16/04/2026
When Pride Meets Reality:
The Cost of Ignoring Opportunity
I remember the day I reached out to a friend—someone I respected. I wasn’t begging him, I was simply opening a door.
He looked at me and said,
“My brother, God has blessed me with a good salary. I can’t afford to lose my esteem doing that kind of business. That’s for desperate people… people with no jobs.”
I didn’t argue. I didn’t get offended. I calmly replied,
“My brother, you are mistaken. Network marketing is not for people who have no jobs… it’s for people who have dreams. In fact, many people walk away from their salaries to build something greater, something that gives them freedom.”

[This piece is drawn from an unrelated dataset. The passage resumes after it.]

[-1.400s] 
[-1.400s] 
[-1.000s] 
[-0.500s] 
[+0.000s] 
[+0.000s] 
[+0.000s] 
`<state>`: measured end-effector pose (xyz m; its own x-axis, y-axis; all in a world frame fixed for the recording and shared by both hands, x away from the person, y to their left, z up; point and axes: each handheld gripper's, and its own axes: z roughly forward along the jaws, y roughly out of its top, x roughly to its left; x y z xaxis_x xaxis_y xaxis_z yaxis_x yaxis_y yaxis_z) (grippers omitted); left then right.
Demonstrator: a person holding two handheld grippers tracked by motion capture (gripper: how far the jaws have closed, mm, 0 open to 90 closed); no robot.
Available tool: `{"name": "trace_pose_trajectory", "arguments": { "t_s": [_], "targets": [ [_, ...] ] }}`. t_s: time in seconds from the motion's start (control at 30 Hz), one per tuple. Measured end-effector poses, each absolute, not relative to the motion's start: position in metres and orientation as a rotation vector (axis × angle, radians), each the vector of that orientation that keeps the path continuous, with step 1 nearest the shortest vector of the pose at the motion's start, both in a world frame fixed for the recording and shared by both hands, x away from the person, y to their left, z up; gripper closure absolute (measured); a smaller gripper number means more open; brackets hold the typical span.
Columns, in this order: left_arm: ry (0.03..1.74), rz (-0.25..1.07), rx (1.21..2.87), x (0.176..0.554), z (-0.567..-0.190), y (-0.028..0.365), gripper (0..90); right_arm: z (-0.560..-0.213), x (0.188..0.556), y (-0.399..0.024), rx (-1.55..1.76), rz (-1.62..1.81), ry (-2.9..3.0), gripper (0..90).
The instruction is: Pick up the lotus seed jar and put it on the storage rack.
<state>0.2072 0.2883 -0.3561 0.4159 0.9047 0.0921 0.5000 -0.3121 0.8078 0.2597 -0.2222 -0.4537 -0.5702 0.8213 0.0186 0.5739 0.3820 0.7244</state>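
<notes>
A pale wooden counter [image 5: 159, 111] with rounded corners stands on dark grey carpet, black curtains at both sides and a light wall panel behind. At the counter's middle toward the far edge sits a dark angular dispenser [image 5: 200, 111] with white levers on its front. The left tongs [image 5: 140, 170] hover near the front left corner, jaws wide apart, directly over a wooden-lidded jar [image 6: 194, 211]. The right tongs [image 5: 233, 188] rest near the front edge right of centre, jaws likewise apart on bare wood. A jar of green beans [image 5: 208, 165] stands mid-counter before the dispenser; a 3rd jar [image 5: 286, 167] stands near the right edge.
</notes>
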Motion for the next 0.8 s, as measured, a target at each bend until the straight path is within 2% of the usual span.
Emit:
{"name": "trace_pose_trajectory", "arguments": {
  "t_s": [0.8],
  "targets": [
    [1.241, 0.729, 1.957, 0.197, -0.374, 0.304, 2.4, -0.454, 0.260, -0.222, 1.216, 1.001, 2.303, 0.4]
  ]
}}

He smiled… but he didn’t listen.
Two years later, life happened.
The same “secure” job he trusted… ended.
The salary he depended on… disappeared.
And suddenly, reality became louder than pride.
A family to feed.
Bills piling up.
No income. No plan.
Then one day, my phone rang.
It was him.
His voice was no longer confident—it was heavy. He explained everything that had happened. You could hear the pressure, the uncertainty, the fear.
I listened.
But I didn’t feel pity… I felt clarity.
So I asked him one simple question:
“My brother… would you consider network marketing now?”
There was a long silence.
Then he said,
“I can’t… I don’t even have the money to start.”
And in that moment, I reminded him—calmly, but truthfully:
“My brother, do you remember when you said this business was for miserable people with no jobs? Today, you don’t have a job… yet this opportunity is still here. The difference is—before, you had the chance. Now, you only have the need.”

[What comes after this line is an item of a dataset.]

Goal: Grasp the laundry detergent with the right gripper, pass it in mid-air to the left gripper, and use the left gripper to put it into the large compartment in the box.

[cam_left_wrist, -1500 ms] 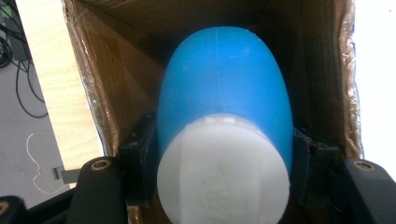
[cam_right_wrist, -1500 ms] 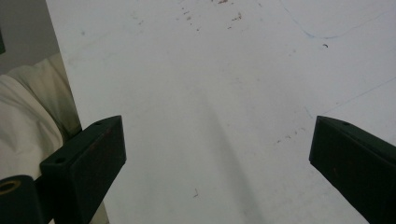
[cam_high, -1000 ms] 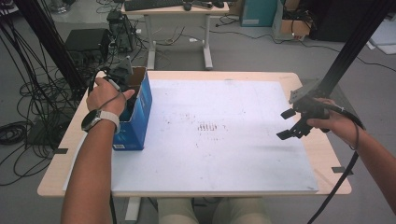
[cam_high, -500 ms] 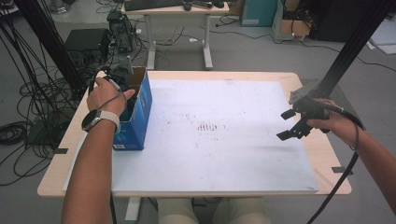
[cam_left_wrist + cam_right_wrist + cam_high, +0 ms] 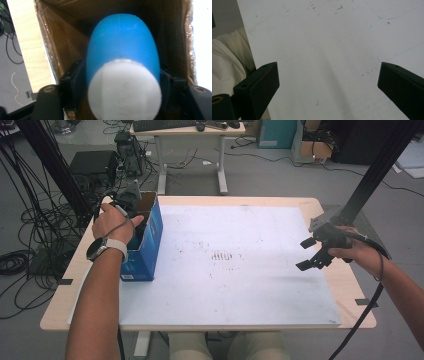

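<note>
A blue bottle with a white cap lies inside an open blue cardboard box at the table's left edge. My left gripper reaches down into the box. Its jaws have just been opening, and they flank the bottle near the cap with a slight gap on each side. In the high view the hand hides the left gripper tips. Over the white sheet at the right, my right gripper hovers open with nothing between its jaws, also visible as the right gripper in its own view.
A white sheet covers most of the wooden table. The person's lap sits at the near edge. Cables, black frame posts and a second desk stand beyond and to the left of the table.
</note>
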Available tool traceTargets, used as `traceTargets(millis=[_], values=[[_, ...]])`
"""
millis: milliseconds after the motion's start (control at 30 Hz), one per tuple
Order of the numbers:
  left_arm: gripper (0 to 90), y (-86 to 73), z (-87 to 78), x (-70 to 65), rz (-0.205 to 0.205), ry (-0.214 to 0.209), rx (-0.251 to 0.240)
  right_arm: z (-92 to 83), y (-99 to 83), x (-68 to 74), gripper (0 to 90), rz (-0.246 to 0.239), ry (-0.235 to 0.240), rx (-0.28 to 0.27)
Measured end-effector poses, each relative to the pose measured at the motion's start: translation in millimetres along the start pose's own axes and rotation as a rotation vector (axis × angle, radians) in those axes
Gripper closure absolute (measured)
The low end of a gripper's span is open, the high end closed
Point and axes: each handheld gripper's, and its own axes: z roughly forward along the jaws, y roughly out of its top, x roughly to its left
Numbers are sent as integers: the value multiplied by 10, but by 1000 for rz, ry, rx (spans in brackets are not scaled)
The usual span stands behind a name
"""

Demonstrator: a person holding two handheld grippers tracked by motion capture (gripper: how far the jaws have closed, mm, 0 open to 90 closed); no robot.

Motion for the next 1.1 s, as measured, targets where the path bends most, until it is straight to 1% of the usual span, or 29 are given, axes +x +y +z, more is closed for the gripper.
traceTargets(millis=[167, 200, 233, 267, 300, 333, 400, 467, 533, 600, 667, 733, 800, 833, 967, 1000, 1033, 1067, 1100], values=[[314, -13, 26, 12, 1, -5, 2, 4, -2, 1, 37, 4, -1, -2], [314, -13, 26, 12, 0, -9, 8, 16, 0, -13, 37, -16, 2, -15], [312, -18, 37, 12, 4, -8, 3, 12, 2, -15, 37, -21, 3, -8], [305, -17, 41, 14, 5, -14, 8, 6, 0, 1, 37, 3, 1, 2], [296, -16, 45, 15, 4, -16, 6, 16, 0, -16, 37, -17, 4, -6], [284, -14, 43, 13, 1, -15, 6, 9, -2, -4, 37, 3, 4, 6], [281, -14, 44, 21, -1, -21, 3, 14, -6, -4, 37, 2, 6, 4], [279, -15, 44, 25, 5, -21, 1, 15, -9, -3, 37, 4, 4, 4], [275, -12, 32, 28, 11, -28, 8, 13, -9, -3, 37, 3, 5, 5], [259, -14, 12, 35, 9, -14, -5, 8, -6, 1, 37, 5, 4, 6], [242, -17, -13, 48, 7, -28, -9, 9, -4, 3, 38, 2, 6, 7], [240, -25, -25, 48, 16, -38, -12, 14, -2, 8, 38, 0, 10, 7], [238, -38, -30, 52, 27, -37, -22, 19, -1, 10, 38, -3, 13, 9], [237, -39, -44, 58, 24, -45, -16, 21, -2, 12, 38, -2, 12, 8], [225, -53, -93, 78, 23, -56, -33, 21, -3, 22, 38, -2, 15, 14], [205, -54, -117, 75, 20, -56, -40, 17, -2, 23, 38, -3, 16, 14], [171, -55, -131, 66, 29, -48, -44, 13, -1, 25, 38, -4, 14, 13], [153, -55, -151, 59, 45, -38, -42, 9, 0, 29, 38, 1, 12, 11], [129, -55, -169, 52, 53, -33, -46, 6, 2, 32, 38, 1, 12, 10]])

This story reflects a deeper truth, especially in many African societies.
We have been conditioned to believe that having a job—any job—is a badge of honor. Even if it pays peanuts. Even if it keeps you stuck. Even if it controls your time, your freedom, and your future.
As long as you wear the title “employed,” society respects you.

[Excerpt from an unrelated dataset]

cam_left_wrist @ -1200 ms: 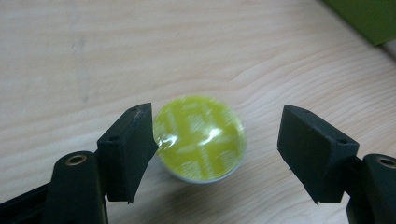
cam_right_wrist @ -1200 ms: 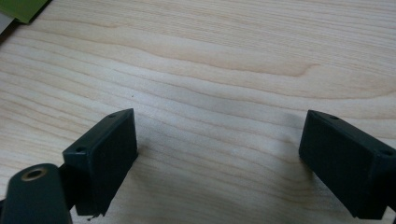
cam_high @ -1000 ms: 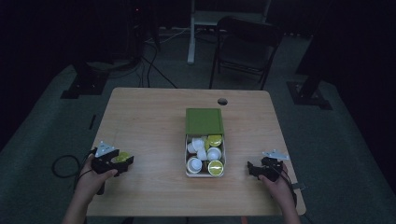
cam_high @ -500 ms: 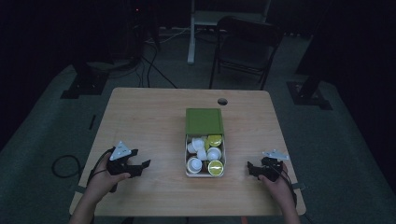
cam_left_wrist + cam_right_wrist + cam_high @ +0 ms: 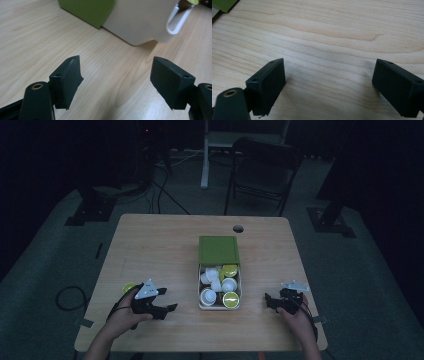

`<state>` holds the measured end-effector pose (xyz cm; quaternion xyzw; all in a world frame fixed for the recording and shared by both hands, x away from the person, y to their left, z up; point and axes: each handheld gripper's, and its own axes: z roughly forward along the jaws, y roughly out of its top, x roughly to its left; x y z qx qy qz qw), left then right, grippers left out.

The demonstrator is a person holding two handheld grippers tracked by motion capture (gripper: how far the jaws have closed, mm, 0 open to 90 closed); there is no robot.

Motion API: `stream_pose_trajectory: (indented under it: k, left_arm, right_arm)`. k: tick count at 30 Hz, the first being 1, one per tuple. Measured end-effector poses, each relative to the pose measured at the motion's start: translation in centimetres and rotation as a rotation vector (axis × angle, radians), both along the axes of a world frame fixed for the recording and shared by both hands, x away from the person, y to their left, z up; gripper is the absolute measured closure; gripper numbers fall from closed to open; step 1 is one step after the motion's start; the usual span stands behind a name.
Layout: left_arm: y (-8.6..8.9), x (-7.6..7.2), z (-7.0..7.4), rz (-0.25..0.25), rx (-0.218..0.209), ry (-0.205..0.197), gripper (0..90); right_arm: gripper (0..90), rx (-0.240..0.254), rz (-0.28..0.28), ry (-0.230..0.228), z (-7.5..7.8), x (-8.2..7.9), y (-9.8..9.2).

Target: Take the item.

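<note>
Item 1. Lone yellow-green capsule (image 5: 129,287): lies on the table (image 5: 165,245) near its left edge, just behind the left hand. Risk: a sweep of the wrist or the trailing cable rolls it off.

Item 2. Left gripper (image 5: 167,300): points at the box, jaws apart and just been opening, nothing between them. Risk: a low approach makes a jaw strike the white wall (image 5: 140,20) and shove the box.

Item 3. Box (image 5: 202,290): stands mid-table, green lid (image 5: 218,250) folded back, capsules (image 5: 223,290) packed close inside. Risk: a jaw pushed between them tips or scatters neighbours; a grip on a rim alone likely slips.

Item 4. Right gripper (image 5: 270,301): rests right of the box, jaws wide apart, empty. Risk: none steadies the box.
</note>
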<state>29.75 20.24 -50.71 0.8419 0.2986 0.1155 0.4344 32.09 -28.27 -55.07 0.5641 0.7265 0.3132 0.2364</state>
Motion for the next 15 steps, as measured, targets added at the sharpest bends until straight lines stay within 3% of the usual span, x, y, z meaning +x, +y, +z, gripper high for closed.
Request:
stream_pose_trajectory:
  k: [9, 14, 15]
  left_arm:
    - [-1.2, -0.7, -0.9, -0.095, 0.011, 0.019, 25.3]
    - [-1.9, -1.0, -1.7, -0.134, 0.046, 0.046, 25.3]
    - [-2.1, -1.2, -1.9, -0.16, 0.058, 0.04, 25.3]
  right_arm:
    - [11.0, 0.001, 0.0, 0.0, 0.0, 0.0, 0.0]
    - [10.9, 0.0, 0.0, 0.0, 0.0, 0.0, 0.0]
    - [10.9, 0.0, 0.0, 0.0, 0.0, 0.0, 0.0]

But the moment you step into something different—like network marketing—you are labeled:
“Desperate.”
“Confused.”
“Jobless.”
Not because people understand it… but because they fear what they don’t understand.
The painful irony?
The same people who mock alternative opportunities are often one decision away from unemployment… one company decision away from starting over… one crisis away from realizing that a salary is not security.
A job can give you income.
But it rarely gives you control.
Network marketing is not for the desperate.
It is for the prepared.
It is not for people who are broke.
It is for people who refuse to be broke in the future.
Because when the storm comes—and it always does—you don’t build the ark then… you build it before.
The question is simple:
Will you wait for life to humble you…
or will you position yourself while you still have the power to choose?